BEGIN Data section
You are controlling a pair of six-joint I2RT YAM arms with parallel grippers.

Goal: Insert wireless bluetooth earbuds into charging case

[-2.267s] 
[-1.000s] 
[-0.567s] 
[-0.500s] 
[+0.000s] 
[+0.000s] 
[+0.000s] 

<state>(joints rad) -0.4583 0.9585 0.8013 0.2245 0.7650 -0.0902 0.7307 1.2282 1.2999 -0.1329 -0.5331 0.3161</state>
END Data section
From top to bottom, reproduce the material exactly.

→ Task output
You are controlling a pair of six-joint I2RT YAM arms with parallel grippers.

Goal: Insert wireless bluetooth earbuds into charging case

[-2.267s] 
[-1.000s] 
[-0.567s] 
[-0.500s] 
[+0.000s] 
[+0.000s] 
[+0.000s] 

<state>(joints rad) -0.4583 0.9585 0.8013 0.2245 0.7650 -0.0902 0.7307 1.2282 1.2999 -0.1329 -0.5331 0.3161</state>

Nothing more is needed for this answer.